Quando a língua Muda Os seus sinais Eu
perco a fala Reinvento a palavra E desvio o curso do dia Há olhos tristes Que
riem Quando a língua muda Seu intento E as horas Se reescrevem sozinhas
De longe Parecia um barco E não era Nem o
parto da primavera Folha de papel Ou avião Mãos acenando insones Memento na
escuridão Desejo de vera E de vida Morte à mingua Suicida Esquecimento ou
perdão Lamento das fomes Língua desaparecida dos homens Pela hora da morte Ou
da despedida
Nem sempre A palavra espera em vão Tantas
vezes áspera Flutuante brincadeira No sermão Na feira Iridescente esfera
Transparente e derradeira Clareira Cratera Imensa ou sob uma lente Corda tensa
Na inesperada quimera
Não Eu não tenho coragem De dizer o que
já vi Quando abri a porta E não era ninguém Ou era apenas um trovão Dentro de
mim A morte não me deixa só Eu me equilibro Louca Funâmbula nos abismos
Estranha nas proximidades do querer Geografia é o arco da palavra Abrindo os
olhos sozinho No tempo malabar do nada Território é flecha Tonta Veloz Brenha
Caverna À volta da memória da fogueira Há o afeto O raio que ilumina cada letra
A estrada O susto As dúvidas Os latidos E o cansaço que insiste De olhos
fechados No lugar da ferida Solidão de Filoctetes No abandono de Ulisses Ela
não estava mais ali Sequer tinha pernas Ou garganta para a cidade Sítio é lugar
Tempo Uma ilusão perversa Para quem toca a superfície Ou dorme ao relento de si
Mergulho fundo e sozinha Destemida como se inscrevesse Nas telas das paredes
antigas O que salvo do esquecimento Conchas Mantilhas Filigranas do desejo
Carvão E rosas desidratadas nos livros Fragmentos de tantas esperas Discurso e
púlpito Escrevo Para perder o medo das feras Que vagam insones nas horas O sono
sempre virá Nem que seja o último
Há dois séculos e duas décadas, carrego
em mim, a criança curiosa e secreta, que me salva e me guardará até o último
sopro. Ela me traz as músicas e os ladrilhos, as cores do tempo, os perigos e
os medos primevos, lidos nos semblantes dos adultos e dos amigos, naqueles dias
escuros. Nela, me refugio em silêncio. Com ela, reinvento o riso. Na solidão,
quase perpétua, me abrigo. Nas memórias que guardamos, eu e ela, desses tantos
e imensos dias, seguimos e choramos nossas incontáveis perdas. Colecionamos
imagens e afagamos o resto dos nossos sonhos. Rimos, ao lembrarmos dos meninos
incrédulos, daqueles que jamais viram nossa tímida beleza, os cegos antigos.

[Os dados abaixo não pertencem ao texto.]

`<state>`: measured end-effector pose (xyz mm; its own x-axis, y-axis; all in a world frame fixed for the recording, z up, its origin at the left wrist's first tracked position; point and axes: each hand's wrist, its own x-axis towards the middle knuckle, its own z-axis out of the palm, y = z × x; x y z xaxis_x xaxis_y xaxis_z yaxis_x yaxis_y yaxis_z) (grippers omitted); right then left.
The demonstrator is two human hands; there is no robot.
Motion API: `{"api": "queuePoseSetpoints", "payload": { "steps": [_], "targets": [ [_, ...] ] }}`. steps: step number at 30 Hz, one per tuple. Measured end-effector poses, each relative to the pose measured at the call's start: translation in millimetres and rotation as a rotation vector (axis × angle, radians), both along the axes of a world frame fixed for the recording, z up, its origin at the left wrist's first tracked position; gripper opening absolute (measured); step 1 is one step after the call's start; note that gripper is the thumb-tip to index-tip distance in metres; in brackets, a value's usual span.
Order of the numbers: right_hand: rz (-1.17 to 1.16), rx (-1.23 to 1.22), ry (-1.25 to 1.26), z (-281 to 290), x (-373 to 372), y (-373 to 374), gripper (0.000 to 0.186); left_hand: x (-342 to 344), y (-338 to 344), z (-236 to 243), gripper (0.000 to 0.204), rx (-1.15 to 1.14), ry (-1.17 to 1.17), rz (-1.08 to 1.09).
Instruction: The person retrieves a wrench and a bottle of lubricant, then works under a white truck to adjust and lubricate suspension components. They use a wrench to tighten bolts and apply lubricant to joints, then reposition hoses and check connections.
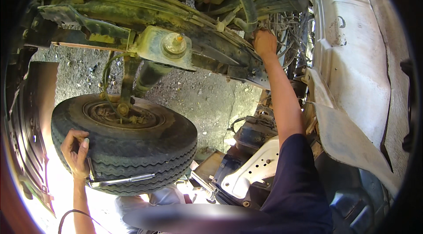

Fomos vistas nas molduras picotadas das fotografias. Parecíamos, desde bebês,
arregalar nossos olhos, encandeados pelos flashes, ao mundo dos adultos e das
serpentes. Observamos a dor alheia e a engolimos. Essa menina, insiste, apesar
de tudo. Destemida, diante da tênue linha, entre todas as vidas e todas as
mortes. Ambas trêmulas, quando nos deparamos com a mentira alheia, entre
desistir ou seguir, trincando os dentes. Sempre uma menina fera e vera,
destinada às estranhezas, obstinada e valente, enumerando as fraquezas,
vislumbrando, o amor são e o interesse doente. Nem sei como nos salvamos até
aqui. Nos penduraram jóias, desde muito crianças, brincamos de lapinha. Tivemos
que colecionar insetos, pedras, livros, para não corrermos o risco de boiar nas
superfícies dos espelhos. Fugimos juntas: uma, sobre às costas da outra, para
não nos tornarmos vazias. Vivemos numa redoma transparente, na miragem dos
territórios sem limites, em um jardim bonito. Desconhecemos os mistérios dos
nossos recônditos. Esperamos, inquietas, o amor inteiro, claro, furioso,
violento contra a mentira que ouvimos, desde cedo. Aguardamos o amor
verdadeiro, como se fosse a sabedoria dos passos senis e lentos, uma lufada de
vento, um aviso de chuva. Essa menina resiste e me ensina, ao acordar, todas as
manhãs, que é preciso fechar os olhos ao ordinário mundo. Essa menina conseguiu
me tornar sua gêmea, alguém simples, como nossas brincadeiras. Nossa dor é
oculta e elegante, perante os outros, transparente. Nossa dor, parece
invisível, como nosso riso e nosso pranto.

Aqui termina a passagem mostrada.